Navient Separation And Distribution Agreement

Navient will begin on May 1, 2014 with trading on the NASDAQ under the symbol “NAVI.” After the distribution, Navient will be an independent company and Sallie Mae will not retain any stakes. Navient will repay nearly $300 billion in student loans and help 12 million clients successfully obtain their education credits. Navient will continue to give a solid track record: its credit clients in the Confederation have a rate 30% higher than the national average. Navient will also continue to clean up assets for government, academic and professional clients and will manage a portfolio of FFELP and private education credits.
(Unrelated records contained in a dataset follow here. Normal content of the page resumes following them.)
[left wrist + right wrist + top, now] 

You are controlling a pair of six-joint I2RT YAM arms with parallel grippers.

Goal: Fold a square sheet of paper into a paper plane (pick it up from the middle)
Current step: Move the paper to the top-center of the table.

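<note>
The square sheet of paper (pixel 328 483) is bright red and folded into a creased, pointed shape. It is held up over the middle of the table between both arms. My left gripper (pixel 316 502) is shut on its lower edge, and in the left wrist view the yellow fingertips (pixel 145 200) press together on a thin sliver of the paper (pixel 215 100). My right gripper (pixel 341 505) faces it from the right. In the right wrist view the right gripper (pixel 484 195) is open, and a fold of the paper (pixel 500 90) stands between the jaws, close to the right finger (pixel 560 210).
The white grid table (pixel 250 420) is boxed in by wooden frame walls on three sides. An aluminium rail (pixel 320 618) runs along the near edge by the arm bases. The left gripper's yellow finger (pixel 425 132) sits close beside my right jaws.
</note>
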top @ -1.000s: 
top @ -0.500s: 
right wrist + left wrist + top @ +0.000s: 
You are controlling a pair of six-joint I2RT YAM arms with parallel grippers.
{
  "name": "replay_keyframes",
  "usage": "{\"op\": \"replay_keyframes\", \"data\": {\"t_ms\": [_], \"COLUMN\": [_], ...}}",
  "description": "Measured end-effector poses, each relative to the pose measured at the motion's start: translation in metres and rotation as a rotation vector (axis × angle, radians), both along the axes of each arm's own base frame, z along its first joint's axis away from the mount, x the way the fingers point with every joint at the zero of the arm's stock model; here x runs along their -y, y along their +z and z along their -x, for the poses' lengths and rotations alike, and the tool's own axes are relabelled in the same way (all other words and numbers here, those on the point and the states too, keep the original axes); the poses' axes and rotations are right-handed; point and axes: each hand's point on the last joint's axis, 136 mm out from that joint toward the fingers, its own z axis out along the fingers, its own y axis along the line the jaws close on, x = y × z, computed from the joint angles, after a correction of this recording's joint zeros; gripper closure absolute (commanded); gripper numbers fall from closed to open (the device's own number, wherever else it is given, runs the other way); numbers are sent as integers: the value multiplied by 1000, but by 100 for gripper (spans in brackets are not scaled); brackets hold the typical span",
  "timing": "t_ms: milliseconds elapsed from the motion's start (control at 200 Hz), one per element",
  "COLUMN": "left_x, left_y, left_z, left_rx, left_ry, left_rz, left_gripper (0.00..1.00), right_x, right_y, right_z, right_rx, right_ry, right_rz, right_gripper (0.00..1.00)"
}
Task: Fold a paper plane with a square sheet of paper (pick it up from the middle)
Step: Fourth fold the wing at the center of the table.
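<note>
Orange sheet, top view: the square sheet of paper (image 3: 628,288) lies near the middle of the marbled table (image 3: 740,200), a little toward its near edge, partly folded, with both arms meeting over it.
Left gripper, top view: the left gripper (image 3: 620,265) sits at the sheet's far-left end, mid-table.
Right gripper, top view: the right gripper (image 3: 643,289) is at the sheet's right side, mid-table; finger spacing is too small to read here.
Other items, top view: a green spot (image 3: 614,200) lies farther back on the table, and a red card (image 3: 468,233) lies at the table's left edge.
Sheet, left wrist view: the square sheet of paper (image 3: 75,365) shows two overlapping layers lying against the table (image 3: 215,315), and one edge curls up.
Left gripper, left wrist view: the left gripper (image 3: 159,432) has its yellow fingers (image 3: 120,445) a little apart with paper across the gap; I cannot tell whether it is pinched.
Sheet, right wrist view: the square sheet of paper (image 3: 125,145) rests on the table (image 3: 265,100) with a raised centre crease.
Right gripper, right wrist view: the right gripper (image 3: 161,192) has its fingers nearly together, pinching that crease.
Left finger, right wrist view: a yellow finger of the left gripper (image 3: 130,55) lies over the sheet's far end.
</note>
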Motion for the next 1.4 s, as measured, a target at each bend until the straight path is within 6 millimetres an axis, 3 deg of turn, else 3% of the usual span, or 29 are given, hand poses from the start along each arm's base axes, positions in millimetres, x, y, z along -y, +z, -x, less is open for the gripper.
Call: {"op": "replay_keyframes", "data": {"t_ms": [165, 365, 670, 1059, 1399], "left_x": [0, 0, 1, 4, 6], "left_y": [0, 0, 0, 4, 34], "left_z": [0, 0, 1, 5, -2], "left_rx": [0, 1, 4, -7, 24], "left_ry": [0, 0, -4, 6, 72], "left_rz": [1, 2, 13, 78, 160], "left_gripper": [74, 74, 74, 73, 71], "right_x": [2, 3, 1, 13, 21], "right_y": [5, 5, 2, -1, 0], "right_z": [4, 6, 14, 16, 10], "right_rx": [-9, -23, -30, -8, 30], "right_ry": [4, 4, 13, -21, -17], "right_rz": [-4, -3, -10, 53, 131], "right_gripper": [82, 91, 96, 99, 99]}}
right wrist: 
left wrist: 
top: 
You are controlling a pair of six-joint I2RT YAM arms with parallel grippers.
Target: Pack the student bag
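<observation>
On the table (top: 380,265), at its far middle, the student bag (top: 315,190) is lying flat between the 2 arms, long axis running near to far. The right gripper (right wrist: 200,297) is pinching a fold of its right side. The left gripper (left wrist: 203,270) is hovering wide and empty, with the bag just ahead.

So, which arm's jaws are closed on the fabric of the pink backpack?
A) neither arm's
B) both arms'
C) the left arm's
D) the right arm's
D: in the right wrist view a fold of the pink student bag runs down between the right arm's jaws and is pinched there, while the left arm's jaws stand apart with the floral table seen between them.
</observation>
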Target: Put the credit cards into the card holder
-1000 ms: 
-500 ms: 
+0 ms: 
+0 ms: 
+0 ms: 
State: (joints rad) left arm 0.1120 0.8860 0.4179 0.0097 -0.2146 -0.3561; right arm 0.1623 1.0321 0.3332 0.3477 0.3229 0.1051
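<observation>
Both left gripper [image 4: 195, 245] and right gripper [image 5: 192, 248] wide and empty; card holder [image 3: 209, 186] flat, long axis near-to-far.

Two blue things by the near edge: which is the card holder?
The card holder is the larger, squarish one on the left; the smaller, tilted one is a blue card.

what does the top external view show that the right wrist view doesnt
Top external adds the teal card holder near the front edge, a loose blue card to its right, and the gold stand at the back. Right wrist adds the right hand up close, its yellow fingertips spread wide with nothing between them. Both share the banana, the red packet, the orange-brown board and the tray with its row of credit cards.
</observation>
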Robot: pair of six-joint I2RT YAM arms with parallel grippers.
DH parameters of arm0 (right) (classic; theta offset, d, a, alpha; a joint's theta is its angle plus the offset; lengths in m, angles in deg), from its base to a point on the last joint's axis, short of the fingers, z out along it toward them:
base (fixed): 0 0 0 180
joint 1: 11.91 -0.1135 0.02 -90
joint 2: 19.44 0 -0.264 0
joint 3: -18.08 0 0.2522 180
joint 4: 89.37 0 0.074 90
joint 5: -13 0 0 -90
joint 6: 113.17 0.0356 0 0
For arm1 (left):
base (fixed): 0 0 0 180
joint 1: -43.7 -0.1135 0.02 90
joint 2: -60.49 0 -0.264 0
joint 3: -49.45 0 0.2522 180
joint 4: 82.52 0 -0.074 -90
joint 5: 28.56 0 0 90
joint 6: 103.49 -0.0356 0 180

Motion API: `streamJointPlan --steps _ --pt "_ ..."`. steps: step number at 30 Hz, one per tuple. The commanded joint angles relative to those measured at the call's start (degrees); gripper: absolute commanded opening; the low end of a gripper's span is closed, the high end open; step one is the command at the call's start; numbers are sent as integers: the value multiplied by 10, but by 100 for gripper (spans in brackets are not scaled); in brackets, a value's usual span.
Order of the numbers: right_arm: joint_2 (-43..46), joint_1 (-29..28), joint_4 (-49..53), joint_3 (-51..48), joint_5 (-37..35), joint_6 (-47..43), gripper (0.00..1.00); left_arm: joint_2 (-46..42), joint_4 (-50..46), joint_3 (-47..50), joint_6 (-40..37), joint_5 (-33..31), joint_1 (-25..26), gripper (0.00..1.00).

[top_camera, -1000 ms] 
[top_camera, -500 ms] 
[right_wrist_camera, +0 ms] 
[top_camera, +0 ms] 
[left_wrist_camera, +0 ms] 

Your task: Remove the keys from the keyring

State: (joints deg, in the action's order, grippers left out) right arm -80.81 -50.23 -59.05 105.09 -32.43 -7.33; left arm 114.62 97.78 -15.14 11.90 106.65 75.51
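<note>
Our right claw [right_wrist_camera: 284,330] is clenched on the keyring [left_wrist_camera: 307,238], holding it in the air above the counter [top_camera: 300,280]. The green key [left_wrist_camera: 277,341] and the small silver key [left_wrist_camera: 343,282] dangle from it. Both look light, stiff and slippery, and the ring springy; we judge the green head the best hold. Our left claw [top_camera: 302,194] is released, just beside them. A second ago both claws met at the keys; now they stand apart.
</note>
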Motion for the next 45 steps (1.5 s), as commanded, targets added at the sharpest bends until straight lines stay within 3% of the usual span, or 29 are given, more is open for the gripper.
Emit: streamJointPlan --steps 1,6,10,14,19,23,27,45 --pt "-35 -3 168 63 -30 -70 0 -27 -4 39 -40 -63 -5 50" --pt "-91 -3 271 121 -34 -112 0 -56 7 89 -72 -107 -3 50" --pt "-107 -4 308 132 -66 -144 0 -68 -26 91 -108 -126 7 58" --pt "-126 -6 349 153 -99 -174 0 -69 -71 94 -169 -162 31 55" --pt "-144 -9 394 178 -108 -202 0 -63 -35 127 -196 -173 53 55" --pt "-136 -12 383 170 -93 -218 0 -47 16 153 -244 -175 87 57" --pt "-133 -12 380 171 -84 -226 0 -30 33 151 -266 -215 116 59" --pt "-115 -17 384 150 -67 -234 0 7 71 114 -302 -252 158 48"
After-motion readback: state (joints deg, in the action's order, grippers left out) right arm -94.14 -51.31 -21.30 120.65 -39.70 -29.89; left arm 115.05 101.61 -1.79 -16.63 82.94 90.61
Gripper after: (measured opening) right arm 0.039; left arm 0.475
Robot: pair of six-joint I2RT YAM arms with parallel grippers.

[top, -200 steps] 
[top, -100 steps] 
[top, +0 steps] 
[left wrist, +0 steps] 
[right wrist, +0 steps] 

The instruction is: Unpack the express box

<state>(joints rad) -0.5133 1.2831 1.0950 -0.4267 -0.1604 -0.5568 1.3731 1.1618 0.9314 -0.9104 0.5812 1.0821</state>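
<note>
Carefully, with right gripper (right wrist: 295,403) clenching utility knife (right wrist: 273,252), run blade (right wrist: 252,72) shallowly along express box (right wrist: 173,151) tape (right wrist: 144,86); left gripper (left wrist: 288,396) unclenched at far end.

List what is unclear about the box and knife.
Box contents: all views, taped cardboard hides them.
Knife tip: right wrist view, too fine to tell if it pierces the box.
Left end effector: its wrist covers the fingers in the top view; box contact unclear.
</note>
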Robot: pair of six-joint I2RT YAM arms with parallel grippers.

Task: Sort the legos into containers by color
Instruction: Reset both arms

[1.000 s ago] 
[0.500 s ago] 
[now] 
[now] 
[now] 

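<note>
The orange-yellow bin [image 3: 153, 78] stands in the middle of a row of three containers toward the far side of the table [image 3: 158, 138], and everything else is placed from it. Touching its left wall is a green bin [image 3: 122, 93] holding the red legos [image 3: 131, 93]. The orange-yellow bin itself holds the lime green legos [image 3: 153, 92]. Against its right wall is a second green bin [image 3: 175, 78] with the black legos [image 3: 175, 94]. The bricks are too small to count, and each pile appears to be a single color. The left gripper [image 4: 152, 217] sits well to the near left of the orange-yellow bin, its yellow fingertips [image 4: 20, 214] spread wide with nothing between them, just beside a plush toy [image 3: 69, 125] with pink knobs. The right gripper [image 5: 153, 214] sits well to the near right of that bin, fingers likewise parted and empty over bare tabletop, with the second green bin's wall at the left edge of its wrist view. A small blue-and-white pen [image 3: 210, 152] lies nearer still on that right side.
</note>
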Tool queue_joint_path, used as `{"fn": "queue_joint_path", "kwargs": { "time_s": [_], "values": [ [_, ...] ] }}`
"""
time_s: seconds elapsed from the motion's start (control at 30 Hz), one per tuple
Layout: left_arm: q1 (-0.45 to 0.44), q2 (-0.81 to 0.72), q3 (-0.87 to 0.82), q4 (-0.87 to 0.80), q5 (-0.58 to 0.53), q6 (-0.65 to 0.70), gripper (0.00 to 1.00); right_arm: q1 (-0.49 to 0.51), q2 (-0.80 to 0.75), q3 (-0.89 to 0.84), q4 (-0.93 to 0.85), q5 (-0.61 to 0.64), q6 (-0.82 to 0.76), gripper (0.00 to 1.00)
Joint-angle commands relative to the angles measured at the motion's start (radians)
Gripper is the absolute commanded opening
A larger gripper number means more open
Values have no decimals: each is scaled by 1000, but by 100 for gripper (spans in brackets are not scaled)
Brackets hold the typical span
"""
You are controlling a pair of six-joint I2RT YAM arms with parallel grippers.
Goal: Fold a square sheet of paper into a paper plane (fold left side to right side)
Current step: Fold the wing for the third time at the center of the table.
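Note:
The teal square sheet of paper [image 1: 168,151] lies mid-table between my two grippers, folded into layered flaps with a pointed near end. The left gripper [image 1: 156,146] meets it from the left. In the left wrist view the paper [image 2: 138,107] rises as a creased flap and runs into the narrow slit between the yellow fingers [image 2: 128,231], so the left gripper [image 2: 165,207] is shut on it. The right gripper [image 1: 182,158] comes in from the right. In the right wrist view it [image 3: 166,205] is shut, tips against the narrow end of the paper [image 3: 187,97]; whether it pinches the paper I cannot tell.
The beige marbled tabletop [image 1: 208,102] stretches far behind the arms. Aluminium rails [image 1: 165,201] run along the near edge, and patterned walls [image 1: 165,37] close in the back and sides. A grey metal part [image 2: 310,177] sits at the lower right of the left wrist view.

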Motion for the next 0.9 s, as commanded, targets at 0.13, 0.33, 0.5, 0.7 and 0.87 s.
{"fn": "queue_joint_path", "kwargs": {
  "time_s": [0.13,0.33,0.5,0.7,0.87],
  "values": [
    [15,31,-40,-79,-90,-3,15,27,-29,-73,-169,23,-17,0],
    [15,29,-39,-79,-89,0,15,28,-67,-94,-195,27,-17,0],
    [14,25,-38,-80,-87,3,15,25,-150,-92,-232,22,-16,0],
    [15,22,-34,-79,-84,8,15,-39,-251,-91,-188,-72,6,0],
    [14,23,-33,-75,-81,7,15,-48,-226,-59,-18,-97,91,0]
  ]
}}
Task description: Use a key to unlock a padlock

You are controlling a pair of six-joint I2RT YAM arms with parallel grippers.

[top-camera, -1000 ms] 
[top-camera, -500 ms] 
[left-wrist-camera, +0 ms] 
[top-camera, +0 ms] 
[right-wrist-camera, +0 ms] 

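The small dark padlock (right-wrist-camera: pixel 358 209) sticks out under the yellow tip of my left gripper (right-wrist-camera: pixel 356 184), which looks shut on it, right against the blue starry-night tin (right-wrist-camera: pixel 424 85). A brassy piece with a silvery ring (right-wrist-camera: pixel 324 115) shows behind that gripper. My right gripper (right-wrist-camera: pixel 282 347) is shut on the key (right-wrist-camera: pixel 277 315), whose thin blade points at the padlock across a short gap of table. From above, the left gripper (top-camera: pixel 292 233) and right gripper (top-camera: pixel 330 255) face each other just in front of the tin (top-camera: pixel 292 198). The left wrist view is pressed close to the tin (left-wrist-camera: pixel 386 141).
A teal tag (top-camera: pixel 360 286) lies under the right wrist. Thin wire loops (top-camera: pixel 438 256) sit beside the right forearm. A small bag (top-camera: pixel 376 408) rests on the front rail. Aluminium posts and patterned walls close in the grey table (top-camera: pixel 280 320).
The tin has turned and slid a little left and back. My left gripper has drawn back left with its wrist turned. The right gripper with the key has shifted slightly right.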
Forward-Looking States This press release contains “forward-looking statements” within the meaning of the Securities Act of 1933 and the Securities Exchange Act of 1934, as amended by the Private Securities Litigation Reform Act of 1995. These forward-looking statements include, among other things, statements on the expected relocation of Navient, the expected compliance with all separation conditions up to the date of distribution and the evolution of the “ex-distribution” and “if issued” commercial markets. These statements are based on the current expectations of Sallie Mae`s management and are subject to known and unknown risks and uncertainties. There are a number of risks and uncertainties that could cause actual results to differ materially from those contemplated in the forward-looking statements, including, but not limited to, uncertainties related to obtaining government and third-party authorizations, the authorizations and authorizations necessary to meet certain offshoring conditions, and to approve “ex-distributions and exchanges if issued” on the schedule currently expected by management. For more information on the risks associated with Salle Mae`s activities and Navient`s relocation, please refer to Sallie Mae`s sec documents, including her latest business report on Form 10-K. Sallie Mae undertakes no commitment to update forward-looking statements based on new information, future developments or otherwise. After the separation, Sallie Mae will remain the number one financial services company, specializing in education, and the largest creator of private educational credits. Sallie Mae will offer innovative savings products, robust planning tools, responsible private education loans and insurance products to ensure investment in education.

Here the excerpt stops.